Wednesday, October 29, 2014

UPDATE: Marine and Rail Oil Transport Hearings- yesterday Spokane, tomorrow Olympia!




Tomorrow, Oct 30th, will see the second public event- this one in Olympia:

2014 Marine and Rail Oil Transport Hearing    (Join us! free bus info at this link)   

UPDATE:  

Dan Leahy just wrote:

Just got back from the Spokane hearing. If the study definition (transport) keeps people from saying that Gov. Inslee has direct control over whether to construct four oil terminals ( one via EFSEC and three via HIS Dept of Ecology), Ecology will have won and we will have lost the use of the public hearing forum. 

Ecology is so nervous about what they are doing that there were six fully armed state patrol troopers and three Spokane cops making sure the mainly elderly crowd didn't rush the stage given the complete banality of Ecology's presentation and the study itself.

If you can put my comment on your blog, please do.

Dan
Appears the Governor and Dept. of Ecology expect us to quietly accept their $300,000 charade. I for one, don't think so! -cwr

Another report from Spokane:

Yesterday was Spokane's chance to speak out and Mark Glyde of Resource Media  provided this report:

Good initial coverage of the rally and hearing on Governor Inslee’s oil by rail study. About 70 people braved the rain to show up at the rally and more than 200 attended the hearing where the vast majority testified against or voiced strong concern about oil transport and coal export.

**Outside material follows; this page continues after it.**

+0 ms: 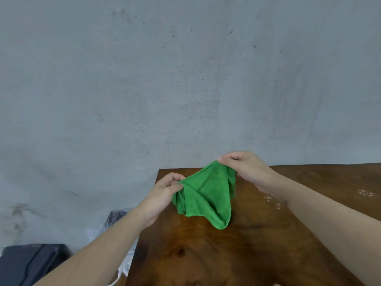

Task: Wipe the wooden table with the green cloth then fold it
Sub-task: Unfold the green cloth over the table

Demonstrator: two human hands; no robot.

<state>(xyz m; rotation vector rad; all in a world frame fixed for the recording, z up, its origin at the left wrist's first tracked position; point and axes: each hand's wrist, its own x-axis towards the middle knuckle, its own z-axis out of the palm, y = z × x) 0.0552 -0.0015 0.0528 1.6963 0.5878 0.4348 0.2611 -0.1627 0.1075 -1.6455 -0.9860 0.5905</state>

KXLY-TV story (Spokane CBS affiliate): Interviews with King County Executive Dow Constantine and Spokane City Council President Ben Stuckart on the dangers of oil trains to “people and property” and how they could displace inland agricultural products and slow them getting to market via ports on the coast:

Spokesman-Review story focuses on challenges of emergency response with great quotes from local fire chief Andy Hail:

KHQ-TV (ABC Affiliate): Focus on huge increase in oil trains, number of people living near rail lines and potential taxpayer costs – technical difficulties bumped interview with Ben Stuckart
 

 

1 comment:

  1. The word is out--even with being handed $300,ooo by our governor to figure out if crude oil transport is safe...Dept. of Ecology is still lost and confused at making something look like it's working when we all know it is far from that. Public commenting at the Red Lion Inn, Olympia--tomorrow. Oct. 30th, 6 p.m Come with written comments; ready to go. Let 'em know...NO CRUDE OIL TRAINS...and a whole lot more.